[Task statement] Scan the records below, and wherever a line has the word "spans", pull it out.

(Records from a dataset)
[Start of Attachment]

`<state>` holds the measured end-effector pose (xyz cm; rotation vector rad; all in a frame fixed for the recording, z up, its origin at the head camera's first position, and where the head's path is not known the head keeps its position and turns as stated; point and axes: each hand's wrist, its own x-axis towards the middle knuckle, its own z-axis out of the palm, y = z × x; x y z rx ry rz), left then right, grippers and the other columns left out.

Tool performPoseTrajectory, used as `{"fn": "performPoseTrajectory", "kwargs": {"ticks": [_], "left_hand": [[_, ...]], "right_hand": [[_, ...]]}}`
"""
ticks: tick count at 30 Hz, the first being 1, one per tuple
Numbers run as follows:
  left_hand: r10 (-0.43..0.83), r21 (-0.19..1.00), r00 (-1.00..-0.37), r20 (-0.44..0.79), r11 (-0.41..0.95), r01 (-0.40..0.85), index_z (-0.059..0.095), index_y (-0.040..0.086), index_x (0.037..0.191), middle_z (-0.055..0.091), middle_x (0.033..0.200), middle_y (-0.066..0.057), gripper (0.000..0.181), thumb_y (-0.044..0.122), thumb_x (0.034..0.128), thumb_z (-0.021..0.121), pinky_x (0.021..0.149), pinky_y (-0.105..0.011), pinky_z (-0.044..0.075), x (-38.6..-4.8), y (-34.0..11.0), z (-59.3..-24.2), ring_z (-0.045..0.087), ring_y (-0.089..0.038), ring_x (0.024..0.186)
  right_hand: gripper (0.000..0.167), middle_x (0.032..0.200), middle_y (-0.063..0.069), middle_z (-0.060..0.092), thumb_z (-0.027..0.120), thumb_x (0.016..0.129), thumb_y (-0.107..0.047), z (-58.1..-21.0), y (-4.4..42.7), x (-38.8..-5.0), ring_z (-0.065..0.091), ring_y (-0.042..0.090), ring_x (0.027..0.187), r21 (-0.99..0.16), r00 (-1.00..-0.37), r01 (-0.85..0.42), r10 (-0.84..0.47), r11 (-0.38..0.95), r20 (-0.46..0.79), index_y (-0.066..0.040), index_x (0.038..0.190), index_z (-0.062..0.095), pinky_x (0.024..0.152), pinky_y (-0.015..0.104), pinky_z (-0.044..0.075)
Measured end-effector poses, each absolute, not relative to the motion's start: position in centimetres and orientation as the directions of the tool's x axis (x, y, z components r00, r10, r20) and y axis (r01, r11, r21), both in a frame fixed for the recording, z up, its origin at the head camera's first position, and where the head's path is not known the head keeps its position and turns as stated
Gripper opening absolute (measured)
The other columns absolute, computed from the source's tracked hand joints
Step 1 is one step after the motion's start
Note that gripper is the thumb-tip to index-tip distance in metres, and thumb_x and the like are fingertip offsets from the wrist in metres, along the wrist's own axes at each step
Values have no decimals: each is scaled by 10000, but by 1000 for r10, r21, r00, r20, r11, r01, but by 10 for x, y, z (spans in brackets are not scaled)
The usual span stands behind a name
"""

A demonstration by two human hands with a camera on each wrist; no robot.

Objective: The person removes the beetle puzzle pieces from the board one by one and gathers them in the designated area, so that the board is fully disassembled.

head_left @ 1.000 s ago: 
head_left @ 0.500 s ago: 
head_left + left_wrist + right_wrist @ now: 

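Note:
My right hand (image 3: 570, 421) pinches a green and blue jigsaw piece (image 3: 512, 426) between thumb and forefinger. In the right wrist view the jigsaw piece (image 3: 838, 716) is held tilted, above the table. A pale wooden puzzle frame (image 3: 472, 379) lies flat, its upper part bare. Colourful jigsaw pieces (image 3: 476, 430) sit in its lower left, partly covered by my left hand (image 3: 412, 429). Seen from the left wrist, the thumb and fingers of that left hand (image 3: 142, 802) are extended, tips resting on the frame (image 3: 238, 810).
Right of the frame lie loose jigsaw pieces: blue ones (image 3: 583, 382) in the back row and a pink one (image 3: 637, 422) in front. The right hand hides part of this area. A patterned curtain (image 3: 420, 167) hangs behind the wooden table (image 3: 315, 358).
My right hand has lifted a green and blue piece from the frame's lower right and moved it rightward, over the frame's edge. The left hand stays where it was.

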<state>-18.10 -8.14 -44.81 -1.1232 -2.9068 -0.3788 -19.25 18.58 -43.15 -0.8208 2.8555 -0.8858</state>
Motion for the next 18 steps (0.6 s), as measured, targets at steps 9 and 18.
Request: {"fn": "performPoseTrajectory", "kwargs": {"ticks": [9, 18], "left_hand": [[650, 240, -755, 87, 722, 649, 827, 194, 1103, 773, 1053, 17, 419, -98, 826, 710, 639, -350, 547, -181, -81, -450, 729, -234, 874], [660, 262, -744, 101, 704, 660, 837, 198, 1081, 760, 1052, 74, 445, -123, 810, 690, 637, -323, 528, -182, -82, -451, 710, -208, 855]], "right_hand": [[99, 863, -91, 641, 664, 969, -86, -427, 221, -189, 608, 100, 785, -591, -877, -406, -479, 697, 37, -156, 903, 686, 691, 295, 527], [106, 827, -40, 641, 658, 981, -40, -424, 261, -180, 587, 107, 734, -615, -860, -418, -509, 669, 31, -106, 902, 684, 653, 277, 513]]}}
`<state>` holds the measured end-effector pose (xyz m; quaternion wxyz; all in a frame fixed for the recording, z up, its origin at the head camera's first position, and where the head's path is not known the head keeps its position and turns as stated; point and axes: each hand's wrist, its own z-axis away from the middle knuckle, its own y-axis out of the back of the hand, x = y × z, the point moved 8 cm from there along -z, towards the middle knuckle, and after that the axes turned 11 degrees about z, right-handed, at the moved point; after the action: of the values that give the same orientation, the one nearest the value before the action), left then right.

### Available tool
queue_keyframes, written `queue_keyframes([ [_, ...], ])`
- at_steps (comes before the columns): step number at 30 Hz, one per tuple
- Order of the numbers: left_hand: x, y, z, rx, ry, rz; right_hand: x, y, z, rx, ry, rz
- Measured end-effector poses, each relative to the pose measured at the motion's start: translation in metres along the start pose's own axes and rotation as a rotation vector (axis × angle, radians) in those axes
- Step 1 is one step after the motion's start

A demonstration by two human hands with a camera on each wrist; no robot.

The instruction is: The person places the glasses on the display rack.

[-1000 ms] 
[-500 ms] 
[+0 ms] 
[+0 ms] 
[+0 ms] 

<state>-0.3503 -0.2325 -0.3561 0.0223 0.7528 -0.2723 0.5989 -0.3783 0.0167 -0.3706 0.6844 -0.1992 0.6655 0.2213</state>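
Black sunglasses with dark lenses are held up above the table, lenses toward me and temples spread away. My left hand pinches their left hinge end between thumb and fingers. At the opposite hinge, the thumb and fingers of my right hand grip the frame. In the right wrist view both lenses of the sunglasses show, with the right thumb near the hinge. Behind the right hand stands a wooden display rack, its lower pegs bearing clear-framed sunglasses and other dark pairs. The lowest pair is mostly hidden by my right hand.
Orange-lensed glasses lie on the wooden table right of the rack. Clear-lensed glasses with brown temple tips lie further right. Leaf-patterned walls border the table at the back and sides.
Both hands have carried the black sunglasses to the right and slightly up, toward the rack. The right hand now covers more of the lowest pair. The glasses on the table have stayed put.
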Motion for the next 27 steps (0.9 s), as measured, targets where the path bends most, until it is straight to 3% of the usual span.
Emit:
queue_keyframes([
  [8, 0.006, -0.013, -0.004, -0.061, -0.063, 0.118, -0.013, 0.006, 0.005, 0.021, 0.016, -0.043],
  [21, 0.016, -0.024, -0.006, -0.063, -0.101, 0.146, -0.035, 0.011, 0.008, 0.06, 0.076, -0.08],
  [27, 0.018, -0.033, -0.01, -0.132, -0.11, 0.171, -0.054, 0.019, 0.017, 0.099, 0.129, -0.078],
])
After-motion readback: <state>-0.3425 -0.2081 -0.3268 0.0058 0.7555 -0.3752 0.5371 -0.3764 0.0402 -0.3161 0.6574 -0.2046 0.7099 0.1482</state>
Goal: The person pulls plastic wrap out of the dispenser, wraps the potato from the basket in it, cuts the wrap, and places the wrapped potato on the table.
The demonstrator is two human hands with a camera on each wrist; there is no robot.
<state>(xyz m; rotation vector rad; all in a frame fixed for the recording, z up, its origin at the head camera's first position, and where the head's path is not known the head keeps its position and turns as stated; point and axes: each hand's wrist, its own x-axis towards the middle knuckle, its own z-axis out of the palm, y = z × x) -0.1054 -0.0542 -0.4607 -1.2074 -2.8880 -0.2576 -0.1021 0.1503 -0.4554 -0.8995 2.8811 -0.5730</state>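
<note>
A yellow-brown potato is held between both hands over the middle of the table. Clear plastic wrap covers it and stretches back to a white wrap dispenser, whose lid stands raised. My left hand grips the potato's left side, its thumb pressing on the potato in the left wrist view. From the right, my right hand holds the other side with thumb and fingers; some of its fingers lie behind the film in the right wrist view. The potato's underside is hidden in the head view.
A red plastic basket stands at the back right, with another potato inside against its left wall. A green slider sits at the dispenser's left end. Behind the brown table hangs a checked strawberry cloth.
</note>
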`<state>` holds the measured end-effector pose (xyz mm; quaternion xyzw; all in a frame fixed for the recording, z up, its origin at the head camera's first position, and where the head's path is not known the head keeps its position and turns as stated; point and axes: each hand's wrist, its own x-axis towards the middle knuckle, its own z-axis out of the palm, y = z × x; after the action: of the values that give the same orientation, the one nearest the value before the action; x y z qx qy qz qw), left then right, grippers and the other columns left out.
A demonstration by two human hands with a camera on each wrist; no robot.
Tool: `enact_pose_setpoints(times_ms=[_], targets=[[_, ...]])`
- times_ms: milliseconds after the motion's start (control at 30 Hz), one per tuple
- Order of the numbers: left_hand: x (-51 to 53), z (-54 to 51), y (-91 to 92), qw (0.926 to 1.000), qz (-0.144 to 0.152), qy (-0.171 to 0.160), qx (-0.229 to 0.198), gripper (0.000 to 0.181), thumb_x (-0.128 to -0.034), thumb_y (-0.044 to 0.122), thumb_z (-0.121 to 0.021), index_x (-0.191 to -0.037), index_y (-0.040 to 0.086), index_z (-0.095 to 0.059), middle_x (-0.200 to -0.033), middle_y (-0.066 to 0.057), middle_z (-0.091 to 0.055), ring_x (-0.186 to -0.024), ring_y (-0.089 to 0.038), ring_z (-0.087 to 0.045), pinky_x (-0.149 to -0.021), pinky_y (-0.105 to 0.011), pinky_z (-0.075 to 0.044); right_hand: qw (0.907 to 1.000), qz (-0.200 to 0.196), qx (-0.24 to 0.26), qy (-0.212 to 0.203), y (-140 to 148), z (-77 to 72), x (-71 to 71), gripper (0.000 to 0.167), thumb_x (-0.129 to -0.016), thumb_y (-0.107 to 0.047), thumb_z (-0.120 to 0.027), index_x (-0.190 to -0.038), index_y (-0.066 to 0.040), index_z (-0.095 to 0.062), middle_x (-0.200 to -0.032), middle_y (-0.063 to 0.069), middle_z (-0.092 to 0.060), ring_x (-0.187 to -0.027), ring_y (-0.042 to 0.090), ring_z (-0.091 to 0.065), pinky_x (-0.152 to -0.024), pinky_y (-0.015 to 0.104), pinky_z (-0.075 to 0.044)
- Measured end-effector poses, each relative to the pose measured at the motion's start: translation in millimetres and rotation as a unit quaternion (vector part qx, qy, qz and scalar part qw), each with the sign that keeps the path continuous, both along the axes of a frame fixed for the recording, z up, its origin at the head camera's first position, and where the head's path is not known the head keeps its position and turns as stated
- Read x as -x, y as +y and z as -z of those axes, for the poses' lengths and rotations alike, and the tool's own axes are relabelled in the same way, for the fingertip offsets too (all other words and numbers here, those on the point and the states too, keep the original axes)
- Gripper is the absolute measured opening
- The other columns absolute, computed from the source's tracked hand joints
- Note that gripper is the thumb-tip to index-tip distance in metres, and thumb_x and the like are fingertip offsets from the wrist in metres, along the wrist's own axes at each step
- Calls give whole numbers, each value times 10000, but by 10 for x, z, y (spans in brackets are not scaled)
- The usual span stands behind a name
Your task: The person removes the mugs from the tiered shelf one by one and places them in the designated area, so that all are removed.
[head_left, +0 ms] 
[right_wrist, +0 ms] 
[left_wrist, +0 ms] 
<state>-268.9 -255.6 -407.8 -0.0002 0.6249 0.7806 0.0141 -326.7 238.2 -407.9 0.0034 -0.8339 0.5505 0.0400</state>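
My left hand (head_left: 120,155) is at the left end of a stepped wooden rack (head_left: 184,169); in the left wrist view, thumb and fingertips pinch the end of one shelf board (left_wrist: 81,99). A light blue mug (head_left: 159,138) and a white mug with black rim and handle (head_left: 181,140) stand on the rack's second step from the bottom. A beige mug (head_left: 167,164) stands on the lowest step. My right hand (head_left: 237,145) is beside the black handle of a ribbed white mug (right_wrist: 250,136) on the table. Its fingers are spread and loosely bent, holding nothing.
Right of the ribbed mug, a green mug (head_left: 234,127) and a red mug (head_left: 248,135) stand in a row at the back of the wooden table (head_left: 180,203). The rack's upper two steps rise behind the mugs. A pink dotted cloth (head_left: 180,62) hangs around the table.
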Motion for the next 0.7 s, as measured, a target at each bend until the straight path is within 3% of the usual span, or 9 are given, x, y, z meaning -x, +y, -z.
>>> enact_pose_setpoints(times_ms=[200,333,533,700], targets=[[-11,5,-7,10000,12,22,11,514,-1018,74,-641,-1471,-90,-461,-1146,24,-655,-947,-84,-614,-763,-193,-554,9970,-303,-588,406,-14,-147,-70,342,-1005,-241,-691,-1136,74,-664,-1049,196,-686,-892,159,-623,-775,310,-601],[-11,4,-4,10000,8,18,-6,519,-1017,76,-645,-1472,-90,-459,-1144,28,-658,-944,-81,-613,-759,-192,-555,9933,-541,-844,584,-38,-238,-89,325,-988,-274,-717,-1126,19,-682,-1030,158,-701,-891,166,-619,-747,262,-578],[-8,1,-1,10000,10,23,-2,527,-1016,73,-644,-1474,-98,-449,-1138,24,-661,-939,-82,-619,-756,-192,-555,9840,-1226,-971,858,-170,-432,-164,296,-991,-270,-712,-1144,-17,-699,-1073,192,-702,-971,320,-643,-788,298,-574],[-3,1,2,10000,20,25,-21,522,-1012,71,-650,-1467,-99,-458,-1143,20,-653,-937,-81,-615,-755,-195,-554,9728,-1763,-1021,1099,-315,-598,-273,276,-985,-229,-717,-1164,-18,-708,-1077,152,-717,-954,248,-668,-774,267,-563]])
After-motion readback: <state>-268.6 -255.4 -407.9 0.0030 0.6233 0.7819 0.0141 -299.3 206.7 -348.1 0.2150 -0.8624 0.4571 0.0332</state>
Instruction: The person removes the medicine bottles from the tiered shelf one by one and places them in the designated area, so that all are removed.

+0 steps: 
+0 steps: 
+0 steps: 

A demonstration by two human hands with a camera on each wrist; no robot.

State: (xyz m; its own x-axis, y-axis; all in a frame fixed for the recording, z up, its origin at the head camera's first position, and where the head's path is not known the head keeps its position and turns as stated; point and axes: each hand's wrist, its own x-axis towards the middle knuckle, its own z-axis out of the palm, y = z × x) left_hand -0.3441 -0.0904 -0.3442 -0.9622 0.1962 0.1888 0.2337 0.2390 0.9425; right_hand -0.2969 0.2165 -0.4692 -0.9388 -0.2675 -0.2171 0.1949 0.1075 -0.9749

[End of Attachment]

[Answer section]
Values have no decimals: each is scaled by 10000, but by 1000 for r10, r21, r00, r20, r11, r01, but by 10 for x, y, z (spans in brackets are not scaled)
- Calls give whole numbers, each value times 10000, but by 10 for x, z, y (spans in brackets are not scaled)

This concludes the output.